Work to be completed: Please return every line of the listing. Keep each one exact.

Data excerpt:
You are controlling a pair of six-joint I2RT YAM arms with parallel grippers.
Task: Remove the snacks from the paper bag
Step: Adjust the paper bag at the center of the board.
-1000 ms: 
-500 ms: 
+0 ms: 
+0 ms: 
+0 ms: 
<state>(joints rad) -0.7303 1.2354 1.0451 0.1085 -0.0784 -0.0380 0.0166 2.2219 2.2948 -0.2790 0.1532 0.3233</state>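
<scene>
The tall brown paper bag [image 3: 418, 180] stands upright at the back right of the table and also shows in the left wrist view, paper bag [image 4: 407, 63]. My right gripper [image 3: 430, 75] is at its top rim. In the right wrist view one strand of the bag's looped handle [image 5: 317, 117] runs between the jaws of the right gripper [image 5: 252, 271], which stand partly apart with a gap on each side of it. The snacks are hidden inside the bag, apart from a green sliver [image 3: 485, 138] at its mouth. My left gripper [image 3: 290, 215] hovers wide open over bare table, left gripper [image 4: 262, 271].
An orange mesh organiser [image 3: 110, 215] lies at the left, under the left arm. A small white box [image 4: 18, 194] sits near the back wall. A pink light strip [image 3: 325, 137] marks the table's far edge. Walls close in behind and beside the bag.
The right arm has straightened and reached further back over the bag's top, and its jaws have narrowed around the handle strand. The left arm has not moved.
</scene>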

Output for this exercise:
You are controlling a pair of six-joint I2RT YAM arms with parallel grippers.
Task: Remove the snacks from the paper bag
Step: Adjust the paper bag at the center of the board.
-1000 ms: 
-500 ms: 
+0 ms: 
+0 ms: 
+0 ms: 
<state>(joints rad) -0.7303 1.2354 1.0451 0.1085 -0.0784 -0.0380 0.0166 2.2219 2.2948 -0.2790 0.1532 0.3233</state>
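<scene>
The tall brown paper bag [image 3: 418, 180] stands upright at the back right of the table and also shows in the left wrist view, paper bag [image 4: 407, 63]. My right gripper [image 3: 430, 75] is at its top rim. In the right wrist view one strand of the bag's looped handle [image 5: 317, 117] runs between the jaws of the right gripper [image 5: 252, 271], which stand partly apart with a gap on each side of it. The snacks are hidden inside the bag, apart from a green sliver [image 3: 485, 138] at its mouth. My left gripper [image 3: 290, 215] hovers wide open over bare table, left gripper [image 4: 262, 271].
An orange mesh organiser [image 3: 110, 215] lies at the left, under the left arm. A small white box [image 4: 18, 194] sits near the back wall. A pink light strip [image 3: 325, 137] marks the table's far edge. Walls close in behind and beside the bag.
The right arm has straightened and reached further back over the bag's top, and its jaws have narrowed around the handle strand. The left arm has not moved.
</scene>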

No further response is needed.